Warm Bodies, however, promised a romance between a young girl and a young zombie. I haven’t read the book. But the movie screamed RUN WHILE YOU STILL CAN at me.

Then, days after it was released in UK cinemas, I read word that suggested it might not have been as bad as I first feared. And seeing as I had an afternoon free and the early tickets were cheaper, I went to see for myself, hoping I wasn’t surrounded by tweenies or mistaken for a pervert (at least, the wrong kind of pervert).
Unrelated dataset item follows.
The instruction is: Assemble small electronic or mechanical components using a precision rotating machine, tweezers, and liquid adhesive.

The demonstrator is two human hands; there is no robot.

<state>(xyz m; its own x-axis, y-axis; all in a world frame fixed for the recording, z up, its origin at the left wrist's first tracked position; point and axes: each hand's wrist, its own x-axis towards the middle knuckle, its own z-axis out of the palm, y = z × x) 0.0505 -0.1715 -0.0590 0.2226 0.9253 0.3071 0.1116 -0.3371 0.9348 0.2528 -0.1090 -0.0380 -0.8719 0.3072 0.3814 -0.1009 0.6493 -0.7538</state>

Was my risk worthwhile?

R. Or a sulky pale teenager. Can't tell which.

A zombie. Or a pale sulky teenager. Can’t tell which.

We open on a post-apocalyptic scene, an airport busy… with the dead. One young dead, in particular, and in an internal monologue we are introduced to R (Nicholas Hoult, who played The Beast in X-MEN: FIRST CLASS). He shuffles about with his fellow revenants, talking about the collapse of human civilisation years ago and how he and his ‘friend’ M (Rob Corddry, HOT TUB TIME MACHINE) spend their days wandering about, looking to have a bite with the few remaining human survivors, and avoiding the ‘Bonies’: skeletal, purely feral creatures who remind me too much of those monstrosities from I AM LEGEND (including their computer-generated appearance). At night, R (so-called because his sparse memory could only recall the first letter of his name) spends his time in his ‘home’, an abandoned passenger jet where he has collected LP albums and knick-knacks.

Meanwhile, in a survivor’s fortress which reminded me of the human settlement in LAND OF THE DEAD, ruled by Colonel Grigio (John Malkovich, RED), a group of teenagers including Grigio’s daughter Julie (Teresa Palmer, THE GRUDGE 2) and her boyfriend Perry (Dave Franco, FRIGHT NIGHT) are sent on a mission to collect medicines, just as R and M and several other zombies converge, drawn by the scent of warm bodies. In the subsequent melee, Perry is killed, and R begins munching on his brains.

Kate Moss has put on weight...

Kate Moss has put on weight…

But when final survivor Julie is threatened by the others, R comes to her aid, leading her back to his plane, where his humanity, speech and intelligence appears to be returning. It seems that in eating Perry’s brains, R also obtains his memories of love and devotion to Julie – and is the closest thing he has to dreaming now – and gradually Julie learns to trust and even like him (though R hides the fact that he ate her boyfriend’s brains, which is probably a wise move), though she reluctantly returns to her father and the settlement. But the course of true undead love never did run smooth, and as R seeks out Julie, and other zombies begin regaining their humanity, the Bonies begin to see new sources of food among them…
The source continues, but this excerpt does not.